Data excerpts Block Start

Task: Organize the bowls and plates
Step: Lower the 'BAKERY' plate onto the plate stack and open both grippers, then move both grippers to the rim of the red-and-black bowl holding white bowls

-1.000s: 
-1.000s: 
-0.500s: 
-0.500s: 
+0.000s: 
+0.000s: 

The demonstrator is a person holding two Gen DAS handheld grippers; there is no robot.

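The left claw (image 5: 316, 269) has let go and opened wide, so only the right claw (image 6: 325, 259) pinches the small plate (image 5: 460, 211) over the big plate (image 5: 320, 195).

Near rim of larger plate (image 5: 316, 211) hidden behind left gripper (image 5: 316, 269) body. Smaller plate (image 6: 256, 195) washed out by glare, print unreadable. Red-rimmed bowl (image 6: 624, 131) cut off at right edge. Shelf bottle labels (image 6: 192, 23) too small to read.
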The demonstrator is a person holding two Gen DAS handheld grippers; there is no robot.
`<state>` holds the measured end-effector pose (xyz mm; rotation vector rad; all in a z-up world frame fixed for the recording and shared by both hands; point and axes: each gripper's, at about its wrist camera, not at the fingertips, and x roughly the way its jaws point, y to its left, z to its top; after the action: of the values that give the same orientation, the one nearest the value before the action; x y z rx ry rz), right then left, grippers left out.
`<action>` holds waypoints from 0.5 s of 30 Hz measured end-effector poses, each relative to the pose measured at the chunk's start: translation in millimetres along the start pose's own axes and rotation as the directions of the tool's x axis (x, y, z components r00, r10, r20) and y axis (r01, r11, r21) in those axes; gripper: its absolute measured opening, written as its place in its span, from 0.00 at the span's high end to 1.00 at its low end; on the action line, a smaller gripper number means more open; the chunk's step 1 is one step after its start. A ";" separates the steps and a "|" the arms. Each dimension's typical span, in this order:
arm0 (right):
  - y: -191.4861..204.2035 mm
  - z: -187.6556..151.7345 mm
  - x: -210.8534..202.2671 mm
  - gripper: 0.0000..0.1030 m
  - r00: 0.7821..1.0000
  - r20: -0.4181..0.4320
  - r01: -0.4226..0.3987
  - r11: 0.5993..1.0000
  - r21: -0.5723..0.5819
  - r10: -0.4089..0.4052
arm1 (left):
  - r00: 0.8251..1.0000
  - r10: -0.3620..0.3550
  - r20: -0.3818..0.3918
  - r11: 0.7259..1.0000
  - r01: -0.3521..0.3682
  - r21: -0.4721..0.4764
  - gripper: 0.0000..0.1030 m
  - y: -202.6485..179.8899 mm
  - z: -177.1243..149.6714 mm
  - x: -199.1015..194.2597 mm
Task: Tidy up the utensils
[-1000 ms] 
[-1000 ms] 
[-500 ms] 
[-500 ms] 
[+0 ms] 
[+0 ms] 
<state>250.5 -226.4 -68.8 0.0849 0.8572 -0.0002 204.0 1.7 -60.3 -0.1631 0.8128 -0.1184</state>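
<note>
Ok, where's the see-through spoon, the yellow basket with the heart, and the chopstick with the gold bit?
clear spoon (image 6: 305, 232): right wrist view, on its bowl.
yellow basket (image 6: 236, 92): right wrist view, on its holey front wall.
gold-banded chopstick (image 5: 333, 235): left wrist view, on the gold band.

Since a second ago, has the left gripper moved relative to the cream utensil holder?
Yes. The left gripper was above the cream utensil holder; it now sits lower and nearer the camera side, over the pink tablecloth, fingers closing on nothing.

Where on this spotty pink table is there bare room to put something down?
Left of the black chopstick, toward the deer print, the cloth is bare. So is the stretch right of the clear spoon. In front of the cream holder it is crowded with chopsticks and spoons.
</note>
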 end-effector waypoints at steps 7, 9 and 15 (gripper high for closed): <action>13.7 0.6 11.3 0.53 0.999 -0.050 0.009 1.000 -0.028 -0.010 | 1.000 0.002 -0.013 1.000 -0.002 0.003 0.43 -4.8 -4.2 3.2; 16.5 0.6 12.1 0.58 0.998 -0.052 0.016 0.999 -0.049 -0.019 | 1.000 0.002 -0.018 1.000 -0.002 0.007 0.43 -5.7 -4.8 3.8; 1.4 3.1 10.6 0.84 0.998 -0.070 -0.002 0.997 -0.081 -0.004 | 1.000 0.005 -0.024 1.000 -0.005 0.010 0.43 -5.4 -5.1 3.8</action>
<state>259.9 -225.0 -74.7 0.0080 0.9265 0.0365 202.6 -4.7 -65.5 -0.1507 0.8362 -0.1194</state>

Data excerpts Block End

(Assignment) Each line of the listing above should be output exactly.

(Solution)
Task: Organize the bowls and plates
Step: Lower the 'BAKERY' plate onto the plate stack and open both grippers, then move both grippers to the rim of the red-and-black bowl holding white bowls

-1.000s: 
-1.000s: 
-0.500s: 
-0.500s: 
+0.000s: 
+0.000s: 

The demonstrator is a person holding two Gen DAS handheld grippers; there is no robot.

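The left claw (image 5: 316, 269) has let go and opened wide, so only the right claw (image 6: 325, 259) pinches the small plate (image 5: 460, 211) over the big plate (image 5: 320, 195).

Near rim of larger plate (image 5: 316, 211) hidden behind left gripper (image 5: 316, 269) body. Smaller plate (image 6: 256, 195) washed out by glare, print unreadable. Red-rimmed bowl (image 6: 624, 131) cut off at right edge. Shelf bottle labels (image 6: 192, 23) too small to read.
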The demonstrator is a person holding two Gen DAS handheld grippers; there is no robot.
`<state>` holds the measured end-effector pose (xyz mm; rotation vector rad; all in a z-up world frame fixed for the recording and shared by both hands; point and axes: each gripper's, at about its wrist camera, not at the fingertips, and x roughly the way its jaws point, y to its left, z to its top; after the action: of the values that give the same orientation, the one nearest the value before the action; x y z rx ry rz), right then left, grippers left out.
`<action>` holds waypoints from 0.5 s of 30 Hz measured end-effector poses, each relative to the pose measured at the chunk's start: translation in millimetres along the start pose's own axes and rotation as the directions of the tool's x axis (x, y, z components r00, r10, r20) and y axis (r01, r11, r21) in those axes; gripper: its absolute measured opening, written as its place in its span, from 0.00 at the span's high end to 1.00 at its low end; on the action line, a smaller gripper number means more open; the chunk's step 1 is one step after its start. A ";" separates the steps and a "|" the arms. Each dimension's typical span, in this order:
arm0 (right):
  - y: -191.4861..204.2035 mm
  - z: -187.6556..151.7345 mm
  - x: -210.8534..202.2671 mm
  - gripper: 0.0000..0.1030 m
  - r00: 0.7821..1.0000
  - r20: -0.4181..0.4320
  - r01: -0.4226..0.3987
  - r11: 0.5993..1.0000
  - r21: -0.5723..0.5819
  - r10: -0.4089..0.4052
arm1 (left):
  - r00: 0.8251..1.0000
  - r10: -0.3620..0.3550
  - r20: -0.3818..0.3918
  - r11: 0.7259..1.0000
  - r01: -0.3521..0.3682
  - r21: -0.4721..0.4764
  - gripper: 0.0000..0.1030 m
  - y: -202.6485..179.8899 mm
  - z: -177.1243..149.6714 mm
  - x: -199.1015..194.2597 mm
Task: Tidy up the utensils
[-1000 ms] 
[-1000 ms] 
[-500 ms] 
[-500 ms] 
[+0 ms] 
[+0 ms] 
<state>250.5 -226.4 -68.8 0.0849 0.8572 -0.0002 204.0 1.7 -60.3 -0.1631 0.8128 -0.1184</state>
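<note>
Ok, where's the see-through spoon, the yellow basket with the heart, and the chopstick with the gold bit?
clear spoon (image 6: 305, 232): right wrist view, on its bowl.
yellow basket (image 6: 236, 92): right wrist view, on its holey front wall.
gold-banded chopstick (image 5: 333, 235): left wrist view, on the gold band.

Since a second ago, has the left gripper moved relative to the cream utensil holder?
Yes. The left gripper was above the cream utensil holder; it now sits lower and nearer the camera side, over the pink tablecloth, fingers closing on nothing.

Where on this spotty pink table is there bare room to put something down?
Left of the black chopstick, toward the deer print, the cloth is bare. So is the stretch right of the clear spoon. In front of the cream holder it is crowded with chopsticks and spoons.
</note>
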 end-effector waypoints at steps 7, 9 and 15 (gripper high for closed): <action>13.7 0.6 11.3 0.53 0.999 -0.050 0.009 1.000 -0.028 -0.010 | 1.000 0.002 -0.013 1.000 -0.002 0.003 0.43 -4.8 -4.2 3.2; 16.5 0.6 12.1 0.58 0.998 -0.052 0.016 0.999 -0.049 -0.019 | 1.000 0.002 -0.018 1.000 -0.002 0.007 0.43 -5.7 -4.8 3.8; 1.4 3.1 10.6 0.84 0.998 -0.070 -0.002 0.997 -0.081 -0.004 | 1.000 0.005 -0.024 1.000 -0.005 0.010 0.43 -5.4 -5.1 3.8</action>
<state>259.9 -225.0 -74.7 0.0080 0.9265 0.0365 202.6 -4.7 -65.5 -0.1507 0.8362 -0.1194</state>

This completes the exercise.